L’instance ordinale retient une interprétation
extensive de cet article. Elle ne se satisfait pas
d’apparences formelles, mais cherche à vérifier
si les données d’exercice pratique correspondent bien à la réalité d’un exercice en cabinet
secondaire.
Ainsi le cabinet secondaire est d’abord une
notion de fait qualifié par la juridiction.

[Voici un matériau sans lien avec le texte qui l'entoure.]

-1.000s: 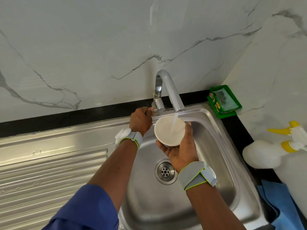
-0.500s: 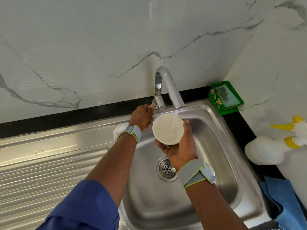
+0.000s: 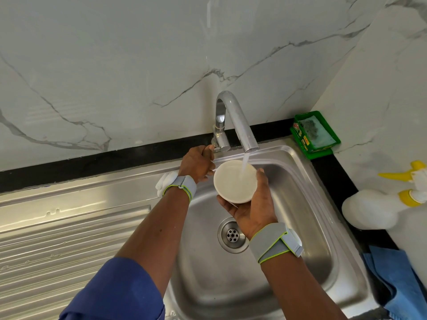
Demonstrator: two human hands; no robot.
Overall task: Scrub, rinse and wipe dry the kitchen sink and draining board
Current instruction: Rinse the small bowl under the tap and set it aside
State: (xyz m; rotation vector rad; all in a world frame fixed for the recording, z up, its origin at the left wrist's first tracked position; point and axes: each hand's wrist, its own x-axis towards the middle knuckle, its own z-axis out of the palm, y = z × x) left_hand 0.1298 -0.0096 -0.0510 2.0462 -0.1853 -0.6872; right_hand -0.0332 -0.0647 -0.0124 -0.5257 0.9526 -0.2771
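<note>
steel sink [image 3: 300,204] sits in black worktop [image 3: 332,181], draining board [image 3: 69,239] to its left. right hand [image 3: 251,209] cups white bowl [image 3: 233,183] over the basin, under water [image 3: 245,165] running from tap [image 3: 238,121]. left hand [image 3: 197,166] curls on tap handle [image 3: 216,146]. green soap tray [image 3: 314,135], spray bottle [image 3: 369,209] and blue cloth [image 3: 397,280] lie on the right.
</note>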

S’appliquent ensuite les critères de validité du
cabinet secondaire, c’est-à-dire la nécessité de
répondre à un besoin de santé, la capacité d’assurer un suivi correct et l’absence de praticiens
de même spécialité.
Cet arrêt du Conseil d’État témoigne d’une
grande fermeté. L’acte médical ne peut se
réduire à un geste technique, mais intègre la
continuité des soins, et l’on sait que la responsabilité du chirurgien inclut le postopératoire. Il
n’est pas interdit à ce praticien de pouvoir exercer occasionnellement sa technique à la
demande de confrères, mais l’organisation, qui
semble accorder la prime à l’acte technique sur
le caractère relationnel, conduit l’Ordre à refuser l’autorisation.
En l’état, il s’agit d’une décision administrative
d’interdiction d’ouvrir un cabinet secondaire. Si
le praticien passe outre, en usant de subterfuges formels, l’affaire peut alors être appréciée
sur le plan disciplinaire, pour le refus d’appliquer une décision administrative.